Task objective: All of the listing must be given again exactly, except that the images are dropped.

-*-*-

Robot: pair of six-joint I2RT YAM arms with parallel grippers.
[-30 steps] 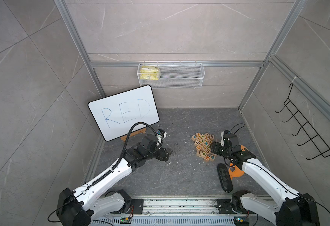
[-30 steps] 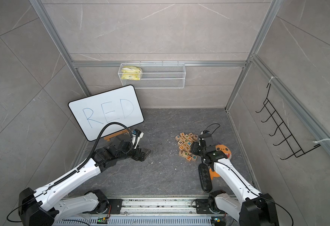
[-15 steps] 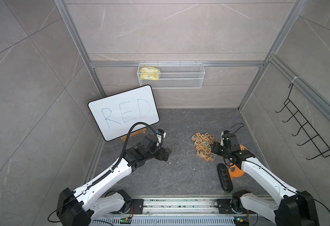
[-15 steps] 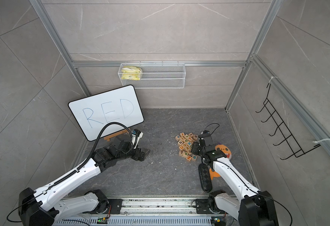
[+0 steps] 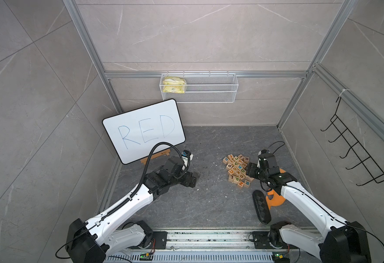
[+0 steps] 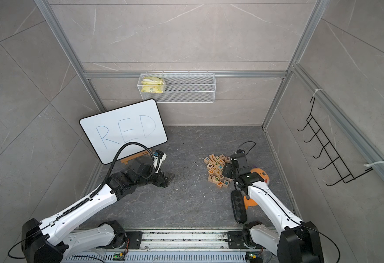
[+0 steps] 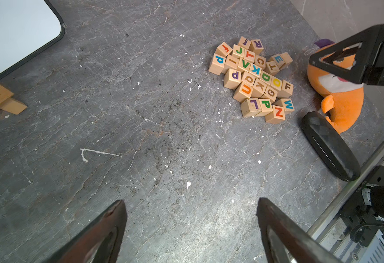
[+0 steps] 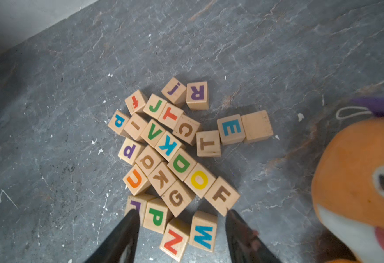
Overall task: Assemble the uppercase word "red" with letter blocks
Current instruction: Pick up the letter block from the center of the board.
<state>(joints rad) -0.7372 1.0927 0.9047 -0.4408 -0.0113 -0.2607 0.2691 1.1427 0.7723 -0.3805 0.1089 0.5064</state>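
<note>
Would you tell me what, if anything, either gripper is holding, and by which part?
Nothing is held: left gripper and right gripper, over the blocks, are open and empty.

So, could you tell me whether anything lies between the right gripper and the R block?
Yes, the pile. The right gripper is over its N and W edge; the R block sits at the opposite edge, top uncovered.

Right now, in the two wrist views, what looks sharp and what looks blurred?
Right wrist view: the letter blocks are crisp, the orange plush at the frame edge is blurred. Left wrist view: the floor is sharp, the gripper fingers soft.
</note>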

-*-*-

Result below:
Robot: pair of six-joint I2RT YAM arms with parallel grippers.
[-30 steps] 
[-30 steps] 
[-15 steps] 
[-15 steps] 
[+0 steps] 
[+0 steps] 
[+0 steps] 
[+0 steps] 
Overall task: Assemble the uppercase word "red" with letter blocks
Current instruction: Pick up the letter block from the center of the board.
<state>(joints rad) -0.7372 1.0927 0.9047 -0.4408 -0.0113 -0.2607 0.2691 1.1427 0.7723 -0.3805 0.1089 0.5064</state>
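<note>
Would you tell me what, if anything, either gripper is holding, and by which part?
Nothing is held: left gripper and right gripper, over the blocks, are open and empty.

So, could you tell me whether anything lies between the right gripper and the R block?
Yes, the pile. The right gripper is over its N and W edge; the R block sits at the opposite edge, top uncovered.

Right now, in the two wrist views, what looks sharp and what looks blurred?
Right wrist view: the letter blocks are crisp, the orange plush at the frame edge is blurred. Left wrist view: the floor is sharp, the gripper fingers soft.
</note>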

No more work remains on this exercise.